Keep the images out while you retype all of the data exactly.

= = = =

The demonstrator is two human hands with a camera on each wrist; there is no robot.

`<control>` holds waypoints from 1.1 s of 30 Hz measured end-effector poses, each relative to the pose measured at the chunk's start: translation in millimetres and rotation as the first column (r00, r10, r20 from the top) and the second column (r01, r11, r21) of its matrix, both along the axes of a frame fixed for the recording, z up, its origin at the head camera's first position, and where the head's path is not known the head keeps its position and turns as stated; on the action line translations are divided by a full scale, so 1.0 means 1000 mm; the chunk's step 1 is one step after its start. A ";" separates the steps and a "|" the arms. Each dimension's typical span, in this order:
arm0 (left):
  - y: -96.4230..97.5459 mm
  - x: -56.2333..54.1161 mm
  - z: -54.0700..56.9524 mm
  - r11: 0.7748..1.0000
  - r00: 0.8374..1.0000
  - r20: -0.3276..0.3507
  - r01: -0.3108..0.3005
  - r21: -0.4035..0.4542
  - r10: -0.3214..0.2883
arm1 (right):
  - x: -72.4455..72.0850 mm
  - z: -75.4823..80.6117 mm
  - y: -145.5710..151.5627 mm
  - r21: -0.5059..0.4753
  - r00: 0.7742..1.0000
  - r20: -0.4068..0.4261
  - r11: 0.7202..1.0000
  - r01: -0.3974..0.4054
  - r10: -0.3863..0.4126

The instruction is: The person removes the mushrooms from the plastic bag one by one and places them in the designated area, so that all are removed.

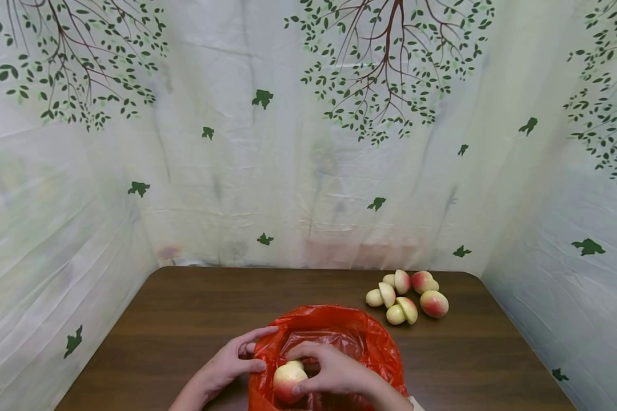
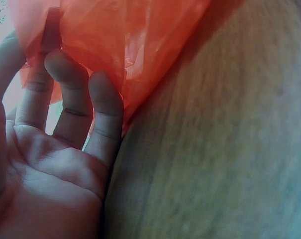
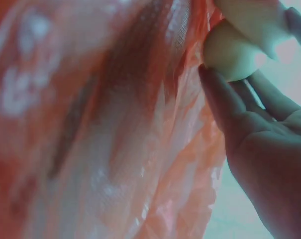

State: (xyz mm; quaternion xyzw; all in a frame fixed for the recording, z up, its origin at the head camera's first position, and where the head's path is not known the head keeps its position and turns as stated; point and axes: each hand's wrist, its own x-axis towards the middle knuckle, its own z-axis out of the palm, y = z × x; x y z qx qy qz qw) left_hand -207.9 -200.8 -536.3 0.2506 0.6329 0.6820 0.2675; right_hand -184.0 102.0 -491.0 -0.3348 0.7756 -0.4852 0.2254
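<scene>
A red plastic bag stands at the table's near edge with its mouth spread wide. My left hand holds the left side of its rim; the left wrist view shows bent fingers against the thin red film, one partly behind it. Over the bag's mouth, my right hand grips a mushroom-shaped piece with a red-and-yellow cap and a pale rounded stem. In the right wrist view its pale stem sits between the thumb and fingers of the right hand. The bag's bottom is hidden.
Several similar mushroom-shaped pieces lie in a group at the table's far right, beyond the bag. The brown wooden table has rounded far corners. A pale cloth printed with branches and leaves hangs behind it and along both sides.
</scene>
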 end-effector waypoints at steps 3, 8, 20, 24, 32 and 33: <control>0.000 0.000 0.000 1.000 1.000 0.011 0.006 0.009 -0.006 | -0.001 0.005 0.003 -0.023 1.000 -0.011 1.000 0.007 -0.007; 0.000 0.000 0.002 1.000 0.999 0.040 0.014 0.019 -0.015 | -0.002 0.015 0.014 -0.087 0.999 0.010 0.995 0.048 -0.047; 0.001 0.000 0.002 1.000 0.999 0.052 -0.004 0.009 0.004 | -0.009 0.044 0.049 -0.149 0.985 0.000 0.973 0.173 -0.175; 0.001 0.000 0.002 1.000 0.998 0.062 -0.003 0.018 0.002 | -0.015 0.051 0.067 -0.192 0.973 -0.003 0.955 0.227 -0.232; 0.000 0.000 0.002 0.999 0.999 0.046 0.008 0.036 -0.009 | -0.016 0.060 0.107 -0.241 0.919 0.019 0.890 0.386 -0.393; 0.000 0.000 0.001 0.999 0.999 0.045 0.008 0.040 -0.010 | -0.015 0.060 0.112 -0.232 0.910 0.009 0.884 0.405 -0.414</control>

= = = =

(Final answer):
The demonstrator is two human hands with a camera on each wrist; there is no robot.

`<control>` holds waypoints from 1.1 s of 30 Hz measured end-effector poses, each relative to the pose measured at the chunk's start: translation in millimetres and rotation as the first column (r00, r10, r20 from the top) and the second column (r01, r11, r21) of its matrix, both along the axes of a frame fixed for the recording, z up, its origin at the head camera's first position, and where the head's path is not known the head keeps its position and turns as stated; on the action line translations are divided by a full scale, so 1.0 means 1000 mm; the chunk's step 1 is one step after its start. A ";" separates the steps and a "|" the arms. Each dimension's typical span, in this order:
arm0 (left):
  - y: -96.4230..97.5459 mm
  - x: -56.2333..54.1161 mm
  - z: -54.0700..56.9524 mm
  - r11: 0.7748..1.0000
  - r00: 0.8374..1.0000
  - r20: -0.3276..0.3507
  - r01: -0.3108..0.3005
  - r21: -0.4035..0.4542
  - r10: -0.3214..0.2883
arm1 (right):
  - x: -72.4455..72.0850 mm
  - z: -75.4823..80.6117 mm
  - y: -145.5710..151.5627 mm
  - r21: -0.5059..0.4753
  - r00: 0.7742..1.0000
  - r20: -0.4068..0.4261
  - r11: 0.7202..1.0000
  - r01: -0.3974..0.4054
  - r10: -0.3863..0.4126

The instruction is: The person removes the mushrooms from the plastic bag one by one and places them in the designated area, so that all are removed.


State: (xyz mm; quaternion xyzw; all in a frame fixed for the recording, z up, its origin at the head camera's first position, and where the head's path is not known the head keeps its position and turns as stated; point and axes: each hand's wrist, its own x-axis towards the middle knuckle, its own z-axis out of the palm, y = z × x; x y z qx qy qz qw) left_hand -207.9 -200.8 -536.3 0.2506 0.6329 0.6820 0.2675; right_hand -184.0 102.0 -491.0 -0.3348 0.7756 -0.4852 0.2254
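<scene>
A red plastic bag stands at the table's near edge with its mouth spread wide. My left hand holds the left side of its rim; the left wrist view shows bent fingers against the thin red film, one partly behind it. Over the bag's mouth, my right hand grips a mushroom-shaped piece with a red-and-yellow cap and a pale rounded stem. In the right wrist view its pale stem sits between the thumb and fingers of the right hand. The bag's bottom is hidden.
Several similar mushroom-shaped pieces lie in a group at the table's far right, beyond the bag. The brown wooden table has rounded far corners. A pale cloth printed with branches and leaves hangs behind it and along both sides.
</scene>
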 end-effector waypoints at steps 3, 8, 20, 24, 32 and 33: <control>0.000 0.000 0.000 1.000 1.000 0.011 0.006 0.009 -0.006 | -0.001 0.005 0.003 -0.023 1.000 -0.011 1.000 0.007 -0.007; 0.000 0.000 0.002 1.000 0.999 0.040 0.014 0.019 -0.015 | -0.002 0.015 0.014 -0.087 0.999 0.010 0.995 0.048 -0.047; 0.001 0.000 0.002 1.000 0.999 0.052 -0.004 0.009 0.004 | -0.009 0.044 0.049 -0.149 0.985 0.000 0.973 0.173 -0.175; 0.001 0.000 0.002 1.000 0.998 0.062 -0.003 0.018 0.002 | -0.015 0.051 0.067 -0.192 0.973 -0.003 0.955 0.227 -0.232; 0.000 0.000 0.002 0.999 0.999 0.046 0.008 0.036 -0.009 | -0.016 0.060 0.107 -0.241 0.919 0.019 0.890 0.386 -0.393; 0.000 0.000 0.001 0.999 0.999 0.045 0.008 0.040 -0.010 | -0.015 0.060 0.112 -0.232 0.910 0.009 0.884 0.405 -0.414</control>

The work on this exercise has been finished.